▸ **Exercise**
From the first line to the last, reproduce the records exactly as they appear below.

(Beginning of Provided records)

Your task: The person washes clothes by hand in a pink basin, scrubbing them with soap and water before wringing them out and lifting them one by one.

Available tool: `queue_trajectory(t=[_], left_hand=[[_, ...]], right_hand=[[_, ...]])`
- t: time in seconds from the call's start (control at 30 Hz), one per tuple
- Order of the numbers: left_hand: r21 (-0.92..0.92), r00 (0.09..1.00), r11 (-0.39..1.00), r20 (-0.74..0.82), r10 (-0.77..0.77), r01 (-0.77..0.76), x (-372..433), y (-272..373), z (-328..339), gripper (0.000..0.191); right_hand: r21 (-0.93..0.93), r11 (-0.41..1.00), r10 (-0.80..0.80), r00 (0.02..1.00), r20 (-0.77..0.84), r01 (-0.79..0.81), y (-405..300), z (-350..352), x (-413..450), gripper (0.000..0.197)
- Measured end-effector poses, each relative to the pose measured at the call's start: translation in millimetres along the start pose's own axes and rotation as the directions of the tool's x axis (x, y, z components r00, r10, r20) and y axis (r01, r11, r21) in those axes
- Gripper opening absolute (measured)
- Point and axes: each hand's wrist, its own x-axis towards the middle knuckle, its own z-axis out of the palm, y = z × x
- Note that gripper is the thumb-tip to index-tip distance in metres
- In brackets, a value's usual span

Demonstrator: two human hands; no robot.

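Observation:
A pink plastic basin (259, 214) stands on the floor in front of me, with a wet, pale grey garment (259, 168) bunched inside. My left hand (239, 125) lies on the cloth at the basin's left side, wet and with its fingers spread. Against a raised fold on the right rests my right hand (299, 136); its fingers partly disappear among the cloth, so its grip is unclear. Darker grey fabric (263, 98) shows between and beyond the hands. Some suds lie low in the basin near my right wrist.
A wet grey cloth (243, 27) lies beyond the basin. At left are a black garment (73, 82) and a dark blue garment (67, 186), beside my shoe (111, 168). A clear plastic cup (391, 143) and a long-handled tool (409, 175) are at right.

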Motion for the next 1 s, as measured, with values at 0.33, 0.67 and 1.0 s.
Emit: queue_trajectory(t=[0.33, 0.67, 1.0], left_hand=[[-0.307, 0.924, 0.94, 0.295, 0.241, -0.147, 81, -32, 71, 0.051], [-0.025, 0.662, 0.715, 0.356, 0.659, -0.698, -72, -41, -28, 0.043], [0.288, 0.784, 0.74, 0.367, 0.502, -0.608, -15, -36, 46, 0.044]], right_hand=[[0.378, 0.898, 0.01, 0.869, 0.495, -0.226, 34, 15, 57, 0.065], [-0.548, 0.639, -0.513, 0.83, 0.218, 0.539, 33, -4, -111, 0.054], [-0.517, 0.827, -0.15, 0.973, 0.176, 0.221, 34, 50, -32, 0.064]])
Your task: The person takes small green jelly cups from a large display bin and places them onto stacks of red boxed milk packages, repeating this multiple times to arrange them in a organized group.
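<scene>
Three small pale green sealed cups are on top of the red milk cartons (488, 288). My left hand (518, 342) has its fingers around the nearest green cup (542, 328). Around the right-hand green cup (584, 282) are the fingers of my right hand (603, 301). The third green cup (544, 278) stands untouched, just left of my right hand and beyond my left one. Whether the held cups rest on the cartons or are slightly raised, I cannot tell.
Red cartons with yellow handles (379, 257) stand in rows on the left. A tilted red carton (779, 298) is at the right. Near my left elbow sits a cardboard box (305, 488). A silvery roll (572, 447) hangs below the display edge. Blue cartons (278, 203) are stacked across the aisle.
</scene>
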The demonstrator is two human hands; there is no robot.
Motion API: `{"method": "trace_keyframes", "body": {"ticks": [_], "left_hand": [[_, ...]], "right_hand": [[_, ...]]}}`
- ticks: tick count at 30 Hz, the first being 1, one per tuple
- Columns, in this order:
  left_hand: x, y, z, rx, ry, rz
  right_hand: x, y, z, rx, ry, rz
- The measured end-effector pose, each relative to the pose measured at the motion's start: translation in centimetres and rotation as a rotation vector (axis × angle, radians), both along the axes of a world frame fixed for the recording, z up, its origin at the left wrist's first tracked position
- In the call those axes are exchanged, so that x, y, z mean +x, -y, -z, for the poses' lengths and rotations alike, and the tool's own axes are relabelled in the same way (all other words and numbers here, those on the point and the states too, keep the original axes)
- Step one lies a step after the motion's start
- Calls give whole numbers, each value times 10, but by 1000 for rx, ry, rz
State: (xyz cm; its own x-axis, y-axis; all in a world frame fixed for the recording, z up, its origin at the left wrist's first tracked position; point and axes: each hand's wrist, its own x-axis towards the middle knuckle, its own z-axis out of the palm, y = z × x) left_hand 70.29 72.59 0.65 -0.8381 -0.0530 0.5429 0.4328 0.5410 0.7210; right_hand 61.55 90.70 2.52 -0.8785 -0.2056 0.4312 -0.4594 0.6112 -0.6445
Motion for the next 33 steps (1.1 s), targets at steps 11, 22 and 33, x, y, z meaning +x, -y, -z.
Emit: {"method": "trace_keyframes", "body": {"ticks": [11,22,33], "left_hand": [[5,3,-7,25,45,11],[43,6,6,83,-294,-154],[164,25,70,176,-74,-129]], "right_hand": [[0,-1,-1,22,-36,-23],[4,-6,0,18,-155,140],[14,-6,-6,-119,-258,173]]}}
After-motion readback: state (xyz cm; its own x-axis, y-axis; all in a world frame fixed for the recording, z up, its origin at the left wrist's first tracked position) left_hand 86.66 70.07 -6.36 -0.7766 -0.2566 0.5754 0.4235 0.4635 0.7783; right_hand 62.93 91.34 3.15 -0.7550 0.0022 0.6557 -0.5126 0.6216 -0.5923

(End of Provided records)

▸ **Solution**
Your task: The person washes clothes by hand in a pink basin, scrubbing them with soap and water before wringing them out and lifting them one by one.

Available tool: `queue_trajectory(t=[_], left_hand=[[_, ...]], right_hand=[[_, ...]])`
- t: time in seconds from the call's start (control at 30 Hz), one per tuple
- Order of the numbers: left_hand: r21 (-0.92..0.92), r00 (0.09..1.00), r11 (-0.39..1.00), r20 (-0.74..0.82), r10 (-0.77..0.77), r01 (-0.77..0.76), x (-372..433), y (-272..373), z (-328..339), gripper (0.000..0.191); right_hand: r21 (-0.93..0.93), r11 (-0.41..1.00), r10 (-0.80..0.80), r00 (0.02..1.00), r20 (-0.77..0.84), r01 (-0.79..0.81), y (-405..300), z (-350..352), x (-413..450), gripper (0.000..0.197)
- Measured end-effector poses, each relative to the pose measured at the call's start: translation in millimetres along the start pose's own axes and rotation as the directions of the tool's x axis (x, y, z components r00, r10, r20) and y axis (r01, r11, r21) in those axes
- Gripper opening absolute (measured)
- Point and axes: each hand's wrist, its own x-axis towards the middle knuckle, its own z-axis out of the palm, y = z × x
- Note that gripper is the thumb-tip to index-tip distance in metres
- In brackets, a value's usual span

Demonstrator: two human hands; no robot.

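Observation:
A pink plastic basin (259, 214) stands on the floor in front of me, with a wet, pale grey garment (259, 168) bunched inside. My left hand (239, 125) lies on the cloth at the basin's left side, wet and with its fingers spread. Against a raised fold on the right rests my right hand (299, 136); its fingers partly disappear among the cloth, so its grip is unclear. Darker grey fabric (263, 98) shows between and beyond the hands. Some suds lie low in the basin near my right wrist.
A wet grey cloth (243, 27) lies beyond the basin. At left are a black garment (73, 82) and a dark blue garment (67, 186), beside my shoe (111, 168). A clear plastic cup (391, 143) and a long-handled tool (409, 175) are at right.
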
Motion for the next 1 s, as measured, with values at 0.33, 0.67 and 1.0 s.
Emit: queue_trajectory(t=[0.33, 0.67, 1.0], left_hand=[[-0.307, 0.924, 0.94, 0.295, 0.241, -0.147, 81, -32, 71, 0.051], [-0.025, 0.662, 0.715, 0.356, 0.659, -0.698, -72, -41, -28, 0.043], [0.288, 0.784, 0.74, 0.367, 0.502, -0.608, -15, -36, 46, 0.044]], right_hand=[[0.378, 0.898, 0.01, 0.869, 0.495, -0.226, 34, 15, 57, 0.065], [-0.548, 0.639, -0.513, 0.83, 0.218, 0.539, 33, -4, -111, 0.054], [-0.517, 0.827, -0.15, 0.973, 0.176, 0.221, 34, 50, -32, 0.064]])
Your task: The person takes small green jelly cups from a large display bin and places them onto stacks of red boxed milk packages, repeating this multiple times to arrange them in a organized group.
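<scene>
Three small pale green sealed cups are on top of the red milk cartons (488, 288). My left hand (518, 342) has its fingers around the nearest green cup (542, 328). Around the right-hand green cup (584, 282) are the fingers of my right hand (603, 301). The third green cup (544, 278) stands untouched, just left of my right hand and beyond my left one. Whether the held cups rest on the cartons or are slightly raised, I cannot tell.
Red cartons with yellow handles (379, 257) stand in rows on the left. A tilted red carton (779, 298) is at the right. Near my left elbow sits a cardboard box (305, 488). A silvery roll (572, 447) hangs below the display edge. Blue cartons (278, 203) are stacked across the aisle.
</scene>
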The demonstrator is two human hands; there is no robot.
Motion API: `{"method": "trace_keyframes", "body": {"ticks": [_], "left_hand": [[_, ...]], "right_hand": [[_, ...]]}}`
- ticks: tick count at 30 Hz, the first being 1, one per tuple
- Columns, in this order:
  left_hand: x, y, z, rx, ry, rz
  right_hand: x, y, z, rx, ry, rz
- The measured end-effector pose, each relative to the pose measured at the motion's start: translation in centimetres and rotation as a rotation vector (axis × angle, radians), both along the axes of a world frame fixed for the recording, z up, its origin at the left wrist's first tracked position
- In the call those axes are exchanged, so that x, y, z mean +x, -y, -z, for the poses' lengths and rotations alike, and the tool's own axes are relabelled in the same way (all other words and numbers here, those on the point and the states too, keep the original axes)
- Step one lies a step after the motion's start
- Calls give whole numbers, each value times 10, but by 1000 for rx, ry, rz
State: (xyz cm; its own x-axis, y-axis; all in a world frame fixed for the recording, z up, its origin at the left wrist's first tracked position; point and axes: each hand's wrist, its own x-axis towards the middle knuckle, its own z-axis out of the palm, y = z × x) left_hand 70.29 72.59 0.65 -0.8381 -0.0530 0.5429 0.4328 0.5410 0.7210; right_hand 61.55 90.70 2.52 -0.8785 -0.2056 0.4312 -0.4594 0.6112 -0.6445
Motion for the next 33 steps (1.1 s), targets at steps 11, 22 and 33, x, y, z meaning +x, -y, -z.
Emit: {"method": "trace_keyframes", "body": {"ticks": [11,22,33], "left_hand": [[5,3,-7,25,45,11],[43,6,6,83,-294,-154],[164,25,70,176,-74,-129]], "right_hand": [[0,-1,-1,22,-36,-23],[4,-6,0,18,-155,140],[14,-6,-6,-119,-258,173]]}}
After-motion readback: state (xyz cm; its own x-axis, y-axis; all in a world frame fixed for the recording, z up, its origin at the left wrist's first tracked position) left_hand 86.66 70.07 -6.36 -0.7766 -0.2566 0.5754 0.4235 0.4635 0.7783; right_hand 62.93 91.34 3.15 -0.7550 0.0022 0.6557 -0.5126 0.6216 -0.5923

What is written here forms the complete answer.